## TASK TO COMPLETE
Omit all pictures, then repeat the listing exactly.

## PROVIDED MATERIAL
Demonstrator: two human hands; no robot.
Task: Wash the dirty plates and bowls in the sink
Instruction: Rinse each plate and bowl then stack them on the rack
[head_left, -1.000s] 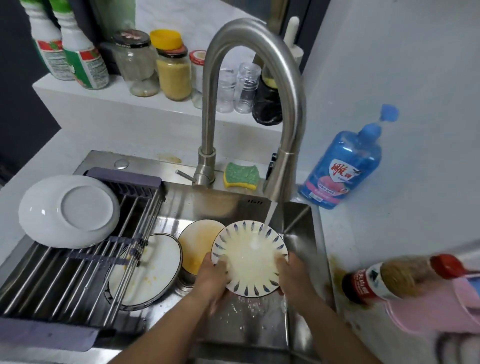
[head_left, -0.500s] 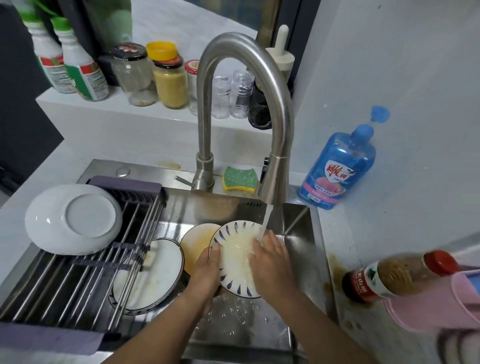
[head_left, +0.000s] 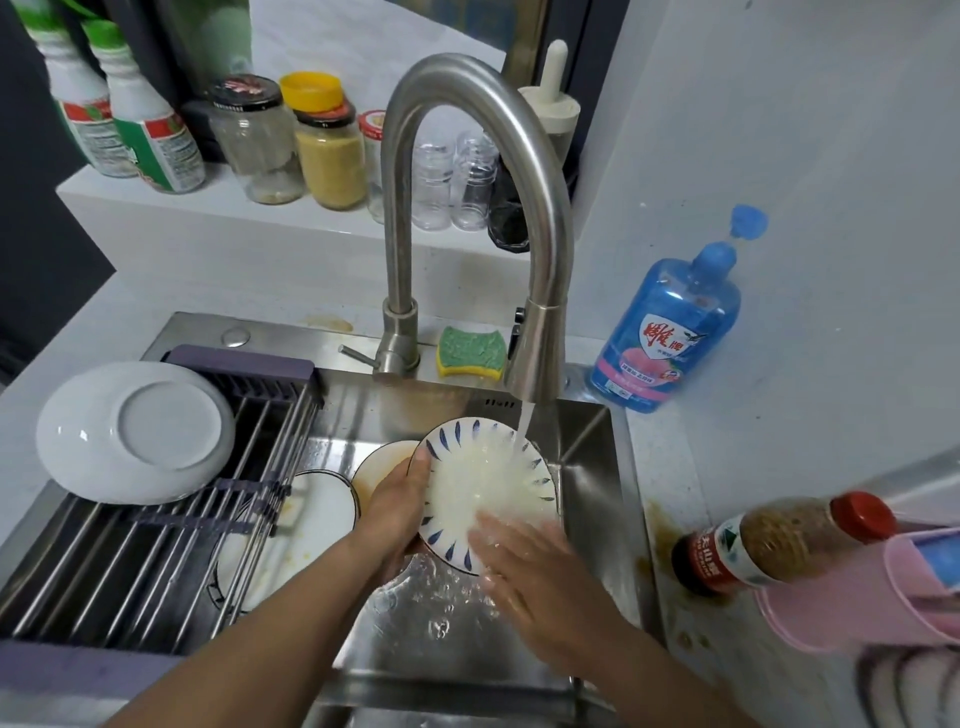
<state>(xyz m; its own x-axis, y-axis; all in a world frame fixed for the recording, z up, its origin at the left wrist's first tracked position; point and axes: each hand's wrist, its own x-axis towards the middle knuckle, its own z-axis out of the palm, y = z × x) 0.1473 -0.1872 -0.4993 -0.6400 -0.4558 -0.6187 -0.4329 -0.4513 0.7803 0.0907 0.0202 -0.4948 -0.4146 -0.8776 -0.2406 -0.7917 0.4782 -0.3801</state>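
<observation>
Blue-streaked porcelain is gripped at its left rim by the fingers of the left hand — the thumb is curled over the face of this plate, the other fingers being hidden behind it. Straight fingers of the right hand are pressed flat on the plate's lower face, blurred, with nothing clasped. The plate is held tilted above the sink, and its upper edge is struck by the water stream from the faucet. Just behind the left hand an orange-stained bowl is seen in the sink, and beside it a dark-rimmed plate lies partly under the drying rack. An upturned white plate is rested on that rack. Behind the basin a green sponge is placed; on the counter to the right a blue soap bottle is stood — nearer, a sauce bottle lies on its side.
</observation>
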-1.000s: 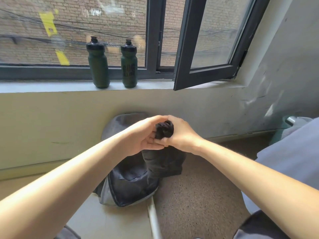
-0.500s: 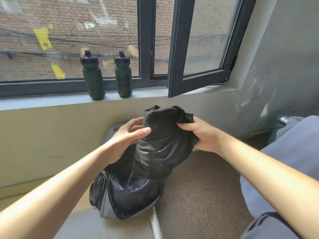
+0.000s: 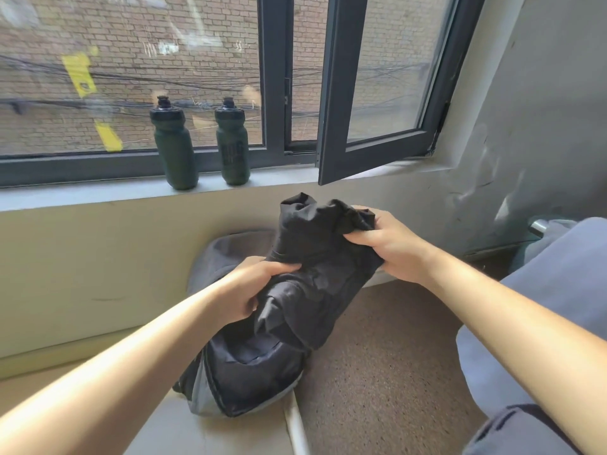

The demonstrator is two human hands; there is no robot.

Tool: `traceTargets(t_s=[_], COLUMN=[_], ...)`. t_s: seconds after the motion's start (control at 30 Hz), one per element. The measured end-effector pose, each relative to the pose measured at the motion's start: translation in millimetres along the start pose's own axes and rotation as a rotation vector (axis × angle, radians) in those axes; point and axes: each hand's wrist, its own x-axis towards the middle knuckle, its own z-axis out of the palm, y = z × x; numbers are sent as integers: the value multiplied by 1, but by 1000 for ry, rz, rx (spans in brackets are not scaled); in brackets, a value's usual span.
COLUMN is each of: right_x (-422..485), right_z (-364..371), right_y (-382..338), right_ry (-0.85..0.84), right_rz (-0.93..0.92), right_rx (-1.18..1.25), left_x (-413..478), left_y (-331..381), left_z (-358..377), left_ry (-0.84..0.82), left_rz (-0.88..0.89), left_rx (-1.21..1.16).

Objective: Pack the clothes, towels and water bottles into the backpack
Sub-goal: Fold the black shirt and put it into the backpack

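A brick wall filled the window behind the pale sill (image 3: pixel 98 195), where the left bottle (image 3: pixel 175 149) and right bottle (image 3: pixel 231 146), both dark green, stood upright near each other. Below the sill the backpack (image 3: pixel 249 372) lay against the wall, its mouth open toward me. Above it I held a crumpled black garment (image 3: pixel 322 274). My left grip (image 3: pixel 253 290) pinched a fold at its lower side, and my right grip (image 3: pixel 391 247) bunched its upper edge with curled fingers. The garment's loose end hung over the backpack's mouth.
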Motion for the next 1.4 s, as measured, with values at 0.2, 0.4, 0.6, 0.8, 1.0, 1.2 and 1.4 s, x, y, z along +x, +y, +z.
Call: traceTargets(t_s=[0.2, 0.4, 0.6, 0.8, 1.0, 1.2, 1.4], right_x=[-13, -18, -16, -14, -18, -15, 0], right_z=[25, 39, 44, 52, 45, 37, 41], right_y=[-1, 19, 30, 38, 35, 23, 36], right_ry=[-187, -335, -289, -266, -360, 77, -125], right_rz=[-282, -593, -705, -777, -581, -366, -13], right_rx=[-621, -1338, -1525, -1623, -1357, -798, -709], left_x=[8, 7, -6, -13, -8, -7, -10], left_y=[5, 3, 9, 6, 2, 1, 3], left_z=[-14, -34, -40, -32, -44, -55, -45], left_ry=[19, 6, -66, -164, -53, -10, -118], left_rz=[0, -55, 29, 258, 304, 341, 421], left_rx=[-160, -248, -424, -36, 88, 168, 91])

## RESPONSE TO THIS TASK
Demonstrator: two human hands; no robot.
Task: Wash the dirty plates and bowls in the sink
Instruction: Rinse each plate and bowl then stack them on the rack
[head_left, -1.000s] 
[head_left, -0.500s] 
[head_left, +0.000s] 
<state>(xyz m; its own x-axis, y-axis; all in a world frame fixed for the recording, z up, its origin at the left wrist's first tracked position; point and axes: each hand's wrist, its own x-axis towards the middle knuckle, its own z-axis out of the palm, y = z × x) 0.1473 -0.1872 -0.4993 -0.6400 -0.4558 -0.6187 -0.4329 -0.4513 0.7803 0.0907 0.0202 -0.4948 -0.4146 -0.8776 -0.2406 -0.7917 0.4782 -0.3801</state>
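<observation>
Blue-streaked porcelain is gripped at its left rim by the fingers of the left hand — the thumb is curled over the face of this plate, the other fingers being hidden behind it. Straight fingers of the right hand are pressed flat on the plate's lower face, blurred, with nothing clasped. The plate is held tilted above the sink, and its upper edge is struck by the water stream from the faucet. Just behind the left hand an orange-stained bowl is seen in the sink, and beside it a dark-rimmed plate lies partly under the drying rack. An upturned white plate is rested on that rack. Behind the basin a green sponge is placed; on the counter to the right a blue soap bottle is stood — nearer, a sauce bottle lies on its side.
</observation>
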-1.000s: 
-0.500s: 
+0.000s: 

The demonstrator is two human hands; there is no robot.

Tool: `traceTargets(t_s=[_], COLUMN=[_], ...)`. t_s: seconds after the motion's start (control at 30 Hz), one per element. The measured end-effector pose, each relative to the pose measured at the motion's start: translation in millimetres along the start pose's own axes and rotation as a rotation vector (axis × angle, radians) in those axes; point and axes: each hand's wrist, its own x-axis towards the middle knuckle, its own z-axis out of the palm, y = z × x; numbers are sent as integers: the value multiplied by 1, but by 1000 for ry, rz, rx (spans in brackets are not scaled); in brackets, a value's usual span.
COLUMN is each of: right_x (-422..485), right_z (-364..371), right_y (-382..338), right_ry (-0.85..0.84), right_rz (-0.93..0.92), right_rx (-1.18..1.25), left_x (-413..478), left_y (-331..381), left_z (-358..377), left_ry (-0.84..0.82), left_rz (-0.88..0.89), left_rx (-1.21..1.16).

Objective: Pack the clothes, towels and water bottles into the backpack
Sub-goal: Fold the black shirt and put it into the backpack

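A brick wall filled the window behind the pale sill (image 3: pixel 98 195), where the left bottle (image 3: pixel 175 149) and right bottle (image 3: pixel 231 146), both dark green, stood upright near each other. Below the sill the backpack (image 3: pixel 249 372) lay against the wall, its mouth open toward me. Above it I held a crumpled black garment (image 3: pixel 322 274). My left grip (image 3: pixel 253 290) pinched a fold at its lower side, and my right grip (image 3: pixel 391 247) bunched its upper edge with curled fingers. The garment's loose end hung over the backpack's mouth.
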Motion for the next 1.4 s, as measured, with values at 0.2, 0.4, 0.6, 0.8, 1.0, 1.2 and 1.4 s, x, y, z along +x, +y, +z.
Call: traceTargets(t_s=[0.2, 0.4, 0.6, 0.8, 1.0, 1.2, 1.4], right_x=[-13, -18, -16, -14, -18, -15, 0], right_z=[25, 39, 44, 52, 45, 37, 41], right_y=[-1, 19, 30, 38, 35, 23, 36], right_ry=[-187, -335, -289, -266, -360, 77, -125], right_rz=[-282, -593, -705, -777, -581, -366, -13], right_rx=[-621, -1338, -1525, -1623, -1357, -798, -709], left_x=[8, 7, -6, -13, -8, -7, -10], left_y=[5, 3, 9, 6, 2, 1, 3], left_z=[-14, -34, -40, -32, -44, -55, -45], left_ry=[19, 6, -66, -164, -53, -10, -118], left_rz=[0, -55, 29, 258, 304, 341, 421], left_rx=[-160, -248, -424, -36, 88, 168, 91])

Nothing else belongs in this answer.